All collective action initiatives have multiple interested stakeholders. Some are protagonists of the collective endeavor; others are predators who seek to capture for their own private purposes what the protagonists are seeking to build. As I explored jointly with Michael Walton in a 2013 paper, the dynamics between predator and protagonistthey can play out in the many layers between top-levels of policymaking and the service provision front-line where rule-setting processes are likely to be contested, trade-offs between competing goals left unresolved, and agreements subject to weaknesses in both monitoring and sanctions.

At each of the ‘intermediate’ levels where outcomes are indeterminate, there is the risk of public sector dysfunction – but also an opportunity for the emergence of an “island of effectiveness” organized around strong partnerships among developmentally-oriented stakeholders. Examples include: schools that produce remarkable results in unlikely settings; Kenya’s tea sector; and (in an historical example of striking relevance for contemporary nascent democracies) activist officials in the United States Forest Service and other public agencies who, during that country’s Progressive era of the 1880s-1920s, went beyond their formal mandates to forge coalitions with reformist allies outside government — and, in the process, helped foster a cumulative transformation of America’s public sector.

My intent in highlighting the relevance of principal-to-principal interactions is not to argue that the principal-agent perspective is wrong. In some country and sectoral settings, a principal-agent perspective can serve us well in clarifying the development pathway, and options for policy and institutional reform. But in others, we would do better to alter our angle of vision, and consider the pathway and reform constraints and options through a principal-to-principal lens. (And, sometimes, both lenses can be helpful.)
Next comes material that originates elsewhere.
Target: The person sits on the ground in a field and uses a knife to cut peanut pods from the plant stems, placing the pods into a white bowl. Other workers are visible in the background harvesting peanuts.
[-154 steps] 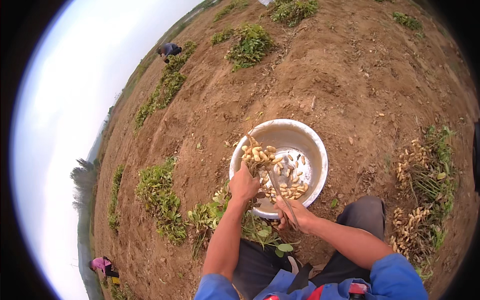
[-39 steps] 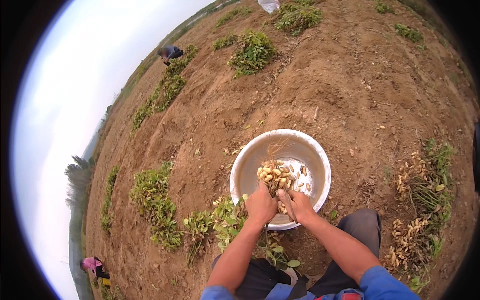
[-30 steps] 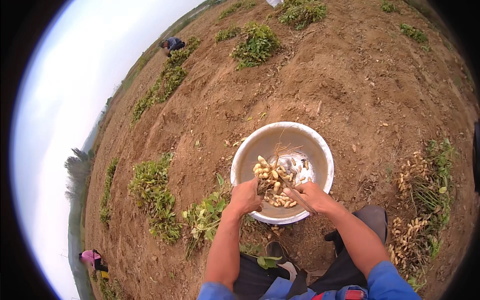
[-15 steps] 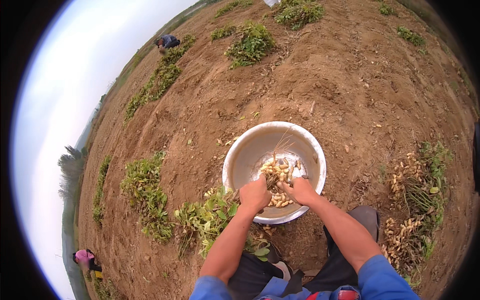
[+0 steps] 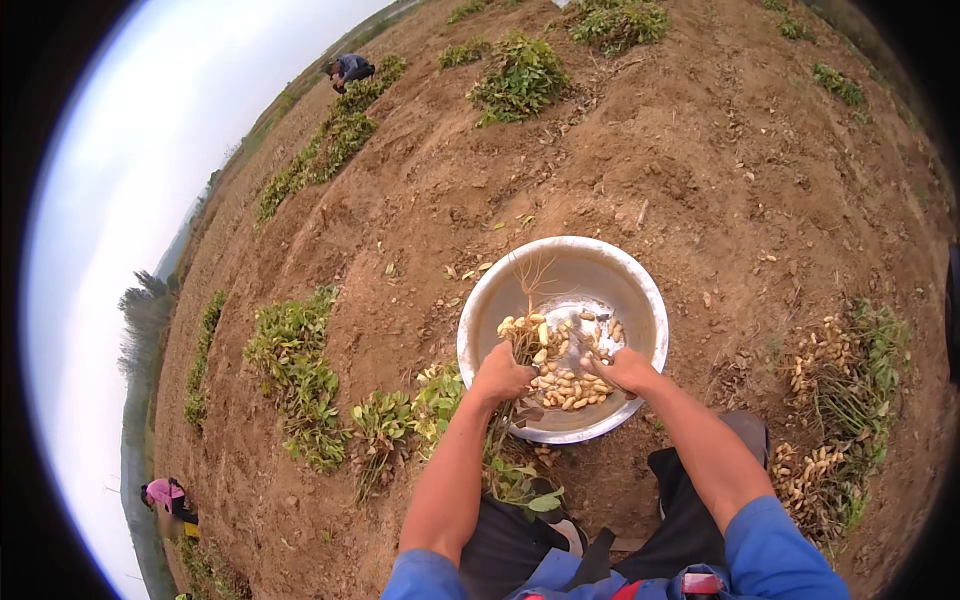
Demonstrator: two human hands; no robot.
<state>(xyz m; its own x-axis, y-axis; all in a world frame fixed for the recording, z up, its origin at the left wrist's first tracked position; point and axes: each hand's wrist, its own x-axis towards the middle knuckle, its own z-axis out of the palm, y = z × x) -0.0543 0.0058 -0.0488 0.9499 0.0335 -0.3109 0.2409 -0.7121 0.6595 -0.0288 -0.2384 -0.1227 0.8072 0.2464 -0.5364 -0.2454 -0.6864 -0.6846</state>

All of which brings us back to potential synergies between the ‘whys’, the ‘hows’, and the ‘whats’. A central  goal of Working with the Grain is to explore the relative effectiveness across different settings (the ‘why’) of different approaches to fostering change (that is, of alternative whats’). The aim is not to  prescribe some mechanical  formula, but rather to provide a guide for helping a  country identify which of a broad array of alternative interventions are most relevant as points of departure for subsequent learning – that is, for the exploration of ‘how’.